About this task:
Return the lines of the data below starting at the one holding "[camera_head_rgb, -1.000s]" and ending at the one holding "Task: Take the", word for word, leaving every picture out.

Data to use:
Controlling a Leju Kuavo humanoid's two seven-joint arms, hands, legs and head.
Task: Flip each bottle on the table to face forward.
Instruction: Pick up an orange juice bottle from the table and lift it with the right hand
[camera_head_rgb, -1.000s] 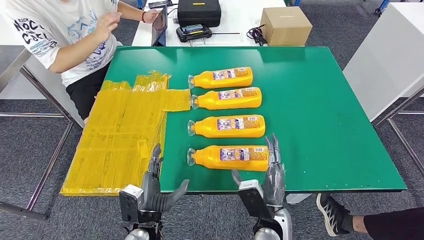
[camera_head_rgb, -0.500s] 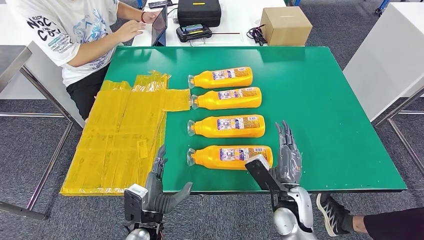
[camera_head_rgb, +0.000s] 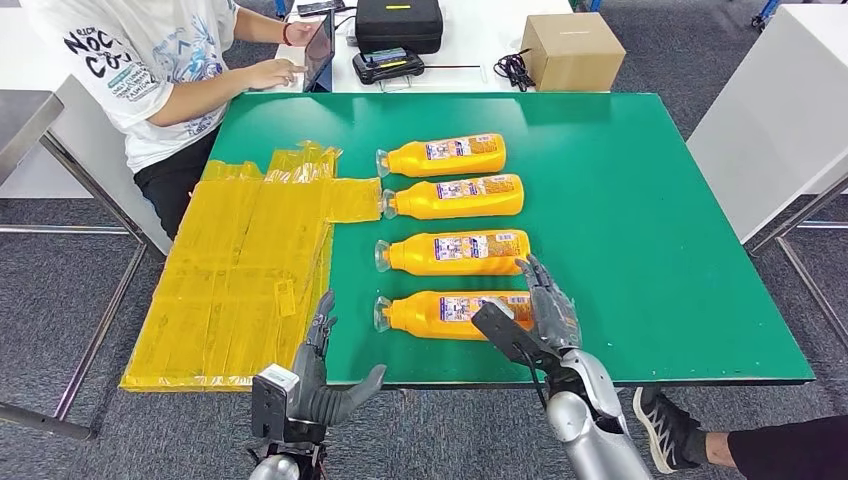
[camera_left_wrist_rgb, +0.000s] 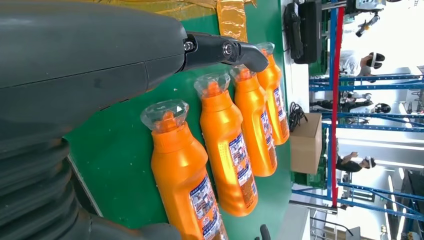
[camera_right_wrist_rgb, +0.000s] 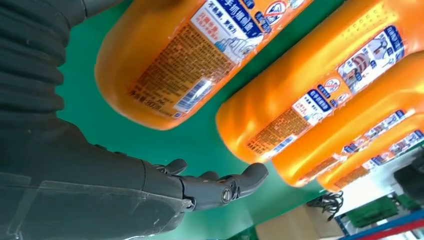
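Lying on their sides in a row on the green counter are four orange plastic bottles. The right hand is hovering with fingers spread at the nearest bottle's base; the left hand is waiting wide at the counter's near edge.

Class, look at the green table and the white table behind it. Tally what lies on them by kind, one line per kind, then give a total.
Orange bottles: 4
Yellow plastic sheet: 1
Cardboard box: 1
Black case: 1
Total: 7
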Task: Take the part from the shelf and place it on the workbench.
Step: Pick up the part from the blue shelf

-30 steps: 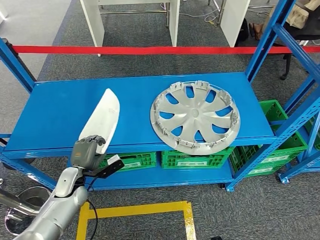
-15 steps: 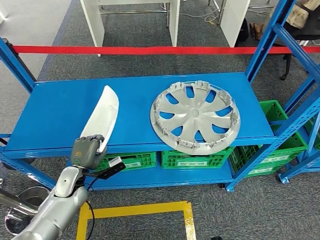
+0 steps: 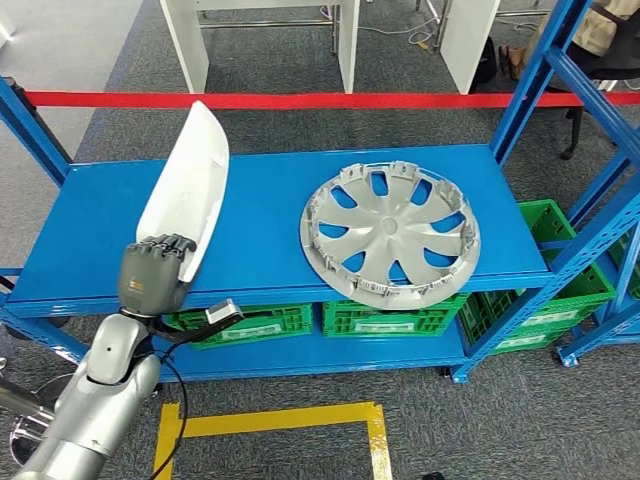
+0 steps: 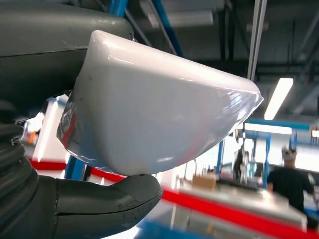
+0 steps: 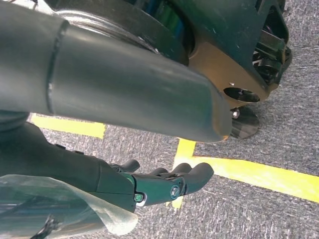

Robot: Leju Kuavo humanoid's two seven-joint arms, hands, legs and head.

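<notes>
My left hand (image 3: 153,274) grips the near end of a long white curved part (image 3: 187,188), which is lifted and tilted up above the left half of the blue shelf (image 3: 113,230). In the left wrist view the white part (image 4: 158,114) lies between the thick thumb (image 4: 112,201) and the fingers. My right hand (image 5: 158,186) hangs by the floor with its fingers apart and nothing in it.
A silver wheel cover (image 3: 389,230) lies flat on the right half of the shelf. Green crates (image 3: 392,318) sit on the lower level. Blue uprights (image 3: 537,75) flank the shelf, and red tape (image 3: 317,100) runs behind. Yellow floor tape (image 3: 279,420) marks the carpet.
The left hand has raised the white part off the shelf and tilted it more upright; hand and part have shifted slightly left. The wheel cover has not moved.
</notes>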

Your solution:
[camera_head_rgb, -1.000s] 
[camera_head_rgb, -0.500s] 
[camera_head_rgb, +0.000s] 
[camera_left_wrist_rgb, +0.000s] 
[camera_right_wrist_rgb, +0.000s] 
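Lying on their sides in a row on the green counter are four orange plastic bottles. The right hand is hovering with fingers spread at the nearest bottle's base; the left hand is waiting wide at the counter's near edge.

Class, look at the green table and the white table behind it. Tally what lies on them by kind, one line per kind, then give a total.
Orange bottles: 4
Yellow plastic sheet: 1
Cardboard box: 1
Black case: 1
Total: 7
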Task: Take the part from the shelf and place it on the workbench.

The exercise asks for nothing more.